The Income Tax Department on Friday responded to entrepreneur Ashneer Grover’s questions over notices being issued to startups for documents related to three-year Income Tax Return (ITR) details of their investors and shareholders.
Taking to X (formerly Twitter), Mr Grover had asked the finance ministry to look into the list of documents and proofs that the I-T department asks under Section 142(1) of the Income Tax Act 1961. “In the last 1 month, a number of start-ups (a few in my portfolio as well) have received Income Tax notices asking to furnish information about shareholders,” he said, quoting the requirements of furnishing 3 years of ITR from all shareholders.
In the last 1 month, a number of startups (a few in my portfolio as well) have received Income Tax notices asking to furnish information about shareholders.
Bahut interesting hai – they are asking start-up companies to furnish 3 year ITR of all shareholders. 1) How and why will… pic.twitter.com/f48593uE4T
— Ashneer Grover (@Ashneer_Grover) September 8, 2023
“How and why will companies have ITR of shareholders?” Mr Grover wrote, asking why a shareholder would share his or her ITR with a private company. Further, he also questioned the reasoning behind the requirements.
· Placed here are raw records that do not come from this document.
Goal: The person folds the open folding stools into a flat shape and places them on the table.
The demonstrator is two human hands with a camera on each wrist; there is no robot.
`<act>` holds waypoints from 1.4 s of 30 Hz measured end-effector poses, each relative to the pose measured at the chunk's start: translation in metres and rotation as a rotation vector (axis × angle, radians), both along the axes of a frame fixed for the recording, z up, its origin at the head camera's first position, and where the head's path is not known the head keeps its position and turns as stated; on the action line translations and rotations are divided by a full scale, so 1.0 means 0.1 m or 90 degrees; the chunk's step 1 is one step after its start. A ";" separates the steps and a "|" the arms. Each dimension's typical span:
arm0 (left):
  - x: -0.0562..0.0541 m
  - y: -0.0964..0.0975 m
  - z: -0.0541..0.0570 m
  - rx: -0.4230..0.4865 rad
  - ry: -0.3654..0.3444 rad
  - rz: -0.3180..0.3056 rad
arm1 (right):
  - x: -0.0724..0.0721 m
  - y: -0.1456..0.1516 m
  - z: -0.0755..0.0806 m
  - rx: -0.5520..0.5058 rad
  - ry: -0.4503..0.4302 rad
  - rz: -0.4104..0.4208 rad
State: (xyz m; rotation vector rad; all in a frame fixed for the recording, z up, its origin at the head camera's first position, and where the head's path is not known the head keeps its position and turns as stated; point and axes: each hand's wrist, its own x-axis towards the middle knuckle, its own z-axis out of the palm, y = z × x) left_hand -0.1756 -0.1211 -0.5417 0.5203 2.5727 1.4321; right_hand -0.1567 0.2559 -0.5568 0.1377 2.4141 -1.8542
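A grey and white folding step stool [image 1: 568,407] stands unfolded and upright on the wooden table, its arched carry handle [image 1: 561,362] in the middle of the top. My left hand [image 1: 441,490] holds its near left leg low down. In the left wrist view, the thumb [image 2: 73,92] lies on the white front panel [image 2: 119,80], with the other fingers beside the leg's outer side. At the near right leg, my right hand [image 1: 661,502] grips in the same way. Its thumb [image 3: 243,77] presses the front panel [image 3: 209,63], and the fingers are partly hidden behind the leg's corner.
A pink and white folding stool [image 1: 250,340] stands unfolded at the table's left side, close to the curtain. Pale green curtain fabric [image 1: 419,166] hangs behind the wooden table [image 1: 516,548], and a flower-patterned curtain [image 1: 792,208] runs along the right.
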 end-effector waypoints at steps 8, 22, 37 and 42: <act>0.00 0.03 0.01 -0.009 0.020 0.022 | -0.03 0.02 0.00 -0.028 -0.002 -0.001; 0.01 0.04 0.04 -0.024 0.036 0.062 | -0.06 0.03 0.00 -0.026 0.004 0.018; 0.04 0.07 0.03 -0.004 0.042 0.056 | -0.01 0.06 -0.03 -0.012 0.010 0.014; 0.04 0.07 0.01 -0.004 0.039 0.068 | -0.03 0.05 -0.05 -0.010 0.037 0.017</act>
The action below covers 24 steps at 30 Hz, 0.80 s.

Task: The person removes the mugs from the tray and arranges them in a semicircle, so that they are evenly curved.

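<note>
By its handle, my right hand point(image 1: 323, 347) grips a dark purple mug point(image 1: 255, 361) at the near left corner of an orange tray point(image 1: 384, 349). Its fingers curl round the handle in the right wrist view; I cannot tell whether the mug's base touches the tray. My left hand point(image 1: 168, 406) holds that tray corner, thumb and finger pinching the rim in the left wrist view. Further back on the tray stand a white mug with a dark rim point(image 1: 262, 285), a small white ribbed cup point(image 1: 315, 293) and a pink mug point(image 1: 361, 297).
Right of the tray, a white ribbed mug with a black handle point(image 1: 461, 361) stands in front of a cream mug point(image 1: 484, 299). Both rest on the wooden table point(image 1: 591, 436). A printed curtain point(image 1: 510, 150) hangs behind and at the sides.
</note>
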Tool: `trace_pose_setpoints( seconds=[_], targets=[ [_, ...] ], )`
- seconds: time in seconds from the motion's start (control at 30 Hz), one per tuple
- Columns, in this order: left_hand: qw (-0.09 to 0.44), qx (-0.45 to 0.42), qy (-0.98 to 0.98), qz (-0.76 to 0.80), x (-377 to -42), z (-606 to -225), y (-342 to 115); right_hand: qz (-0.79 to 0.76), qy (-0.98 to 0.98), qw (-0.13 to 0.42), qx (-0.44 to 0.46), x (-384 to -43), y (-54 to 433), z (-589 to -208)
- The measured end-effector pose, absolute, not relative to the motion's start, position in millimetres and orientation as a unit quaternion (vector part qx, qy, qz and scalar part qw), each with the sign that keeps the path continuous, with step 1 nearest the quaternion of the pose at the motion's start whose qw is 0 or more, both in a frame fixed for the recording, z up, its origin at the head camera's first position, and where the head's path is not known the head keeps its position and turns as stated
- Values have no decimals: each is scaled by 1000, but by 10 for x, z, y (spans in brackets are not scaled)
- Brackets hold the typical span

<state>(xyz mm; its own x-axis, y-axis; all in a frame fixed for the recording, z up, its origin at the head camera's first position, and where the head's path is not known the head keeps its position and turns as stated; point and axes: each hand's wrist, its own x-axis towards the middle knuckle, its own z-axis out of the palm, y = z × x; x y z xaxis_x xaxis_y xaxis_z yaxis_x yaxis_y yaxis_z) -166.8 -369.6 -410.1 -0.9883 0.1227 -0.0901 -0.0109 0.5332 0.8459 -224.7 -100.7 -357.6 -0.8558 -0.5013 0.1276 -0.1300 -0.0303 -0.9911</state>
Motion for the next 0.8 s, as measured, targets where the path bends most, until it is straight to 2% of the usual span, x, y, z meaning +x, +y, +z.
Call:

He stated the company does not provide loans to the shareholders, and the shareholder holds equity in the company. “Request @FinMinIndia to please look at it,” he tweeted.
Now, responding to Mr Grover’s tweet, the I-T department wrote, “Dear @Ashneer_Grover, Section 68 of the Income-tax Act, 1961 (the Act) under which the Assessing Officer (AO) has made the inquiry about creditworthiness of the shareholder/investor, places the initial onus on the assessee-company to prove the following: Identity of the investor, Creditworthiness of the investor and Genuineness of the transaction.”
1.Section 68 of Income-tax Act, 1961 (the Act) under which the Assessing Officer (AO) has made the enquiry about creditworthiness of the shareholder/investor, places initial onus on the assessee-company to prove the following:
a) Identity of the investor…
— Income Tax India (@IncomeTaxIndia) September 8, 2023
“Finance Act, 2012 mandated that the nature and source of any sum credited as share capital, share premium etc., in the books of a closely held company (excluding Venture Capital Fund or a Venture Capital Company registered with SEBI) shall be treated as explained u/s 68 only if the source of funds from a resident shareholder is also explained by investor,” the Income Tax Department further explained.
“In the present case, it appears that the AO has sought to examine the genuineness of the transaction and source of investment by the shareholder-investor, to verify if the amount invested is commensurate with the income shown in the ITRs of the investors,” the post added.
The department also explained that alternatively if the PANs of the investors are shared with the AO by the company, they can verify the ITRs of the investors. “This has been the practice as reflected in various tweets in the thread,” the post read.